Burke, McCormack, Brennan and Thompson are outstanding as the good-natured, put-upon younger sisters, and may be a better bet for honors in the supporting category than Streep in the lead.

Gambon yields mixed results from his performance as Father Jack. His alternating moods, shifting from waking dreams of African village life to occasional bursts of lucidity, are unconvincing, and a disappointment from such a dependable actor. Dublin-born Gambon was knighted recently by the current monarch in England for his distinguished contribution to the arts over the years. Given that his best work includes some fairly unsavory parts written by Dennis Potter and Peter Greenaway, it would make you wonder whether a prim and proper lady like the queen ever gets to see any of the relevant films, before saber-tapping her thespian subjects on the shoulder and dispensing knighthoods.

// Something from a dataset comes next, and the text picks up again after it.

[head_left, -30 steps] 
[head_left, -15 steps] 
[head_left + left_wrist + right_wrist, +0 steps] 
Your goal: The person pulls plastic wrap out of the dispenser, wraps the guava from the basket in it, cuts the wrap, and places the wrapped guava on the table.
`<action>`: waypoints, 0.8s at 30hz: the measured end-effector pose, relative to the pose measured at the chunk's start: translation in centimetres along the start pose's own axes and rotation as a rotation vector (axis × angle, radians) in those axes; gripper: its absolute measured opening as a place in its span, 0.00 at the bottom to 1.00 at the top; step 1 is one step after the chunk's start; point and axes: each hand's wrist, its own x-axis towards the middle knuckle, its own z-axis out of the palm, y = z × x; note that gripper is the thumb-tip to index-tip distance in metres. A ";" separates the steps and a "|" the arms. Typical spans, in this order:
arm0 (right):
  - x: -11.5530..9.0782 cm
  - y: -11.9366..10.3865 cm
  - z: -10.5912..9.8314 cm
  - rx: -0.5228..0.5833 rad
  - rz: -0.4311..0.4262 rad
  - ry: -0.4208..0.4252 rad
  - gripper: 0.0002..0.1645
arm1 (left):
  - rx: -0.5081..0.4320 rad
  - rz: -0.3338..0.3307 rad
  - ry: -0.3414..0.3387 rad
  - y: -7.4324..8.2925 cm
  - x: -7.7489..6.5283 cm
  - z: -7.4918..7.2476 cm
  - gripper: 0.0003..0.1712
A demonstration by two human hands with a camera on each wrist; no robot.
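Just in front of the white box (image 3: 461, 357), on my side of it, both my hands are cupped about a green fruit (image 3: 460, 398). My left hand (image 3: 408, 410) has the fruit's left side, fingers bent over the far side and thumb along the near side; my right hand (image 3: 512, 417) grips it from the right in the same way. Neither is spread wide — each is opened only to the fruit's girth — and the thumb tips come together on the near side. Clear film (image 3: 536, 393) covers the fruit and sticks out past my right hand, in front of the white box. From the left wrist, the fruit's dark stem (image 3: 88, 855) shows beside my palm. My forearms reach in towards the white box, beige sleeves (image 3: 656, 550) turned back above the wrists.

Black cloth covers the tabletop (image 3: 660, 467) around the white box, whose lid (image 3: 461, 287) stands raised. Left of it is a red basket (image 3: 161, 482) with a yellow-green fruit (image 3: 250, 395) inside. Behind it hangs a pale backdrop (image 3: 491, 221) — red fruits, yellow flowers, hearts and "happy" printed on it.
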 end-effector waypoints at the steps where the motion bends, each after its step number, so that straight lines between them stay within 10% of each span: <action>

Director O’Connor maintains a steady hand at the controls of "Lughnasa" and takes advantage of the expansion from stage to the outdoors. The shimmering lakes and heathery hillsides of Donegal are used to good effect without overplaying their picturesque qualities. But it’s unfortunate that the night-time scenes, in which Father Jack goes wandering to the pagan festival of Lughnasa, are as artificially lit as the corresponding scenes on stage. In a part of Ireland that is separated by only three degrees of latitude from southern Norway, Donegal is as close as we get to midnight sun; and the late evening light, when August days stretch into lingering twilight, is extraordinarily beautiful. The filmmakers miss a small opportunity to further abandon the fetters of the stagebound "Lughnasa," and show an undervalued aspect of Ireland’s beauty.

The film also comes up short in its portrayal of the celebrated dance scene. The highlight of Friel’s play was the finale, in which the lifeglow of the five single women, dimmed by years of hardship and self-denial, flares to incandescence for a few glorious moments when the boy’s father repairs a faulty wireless connection and fills their cottage with music. Their tensions and arguments are forgotten as they spontaneously burst into a wild whirl of jigging on the flagstone floor of their kitchen. The uplift of this scene is lost in the film version, by shooting the sisters from the waist up, then cutting to shots of dancing feet, before they all run out into the farmyard. This deprives the cinema audience of the powerful impact given by the full-on view of the cast in the stage version.

It’s a downbeat conclusion to an otherwise credible transfer from stage to screen. But nonetheless, the solid performances by the female cast members, and the sisters’ complex dialogue give us as memorable a piece of ensemble acting as we’ve seen in an Irish film this year.

"Dancing at Lughnasa" opens in New York for a limited engagement on Nov. 13.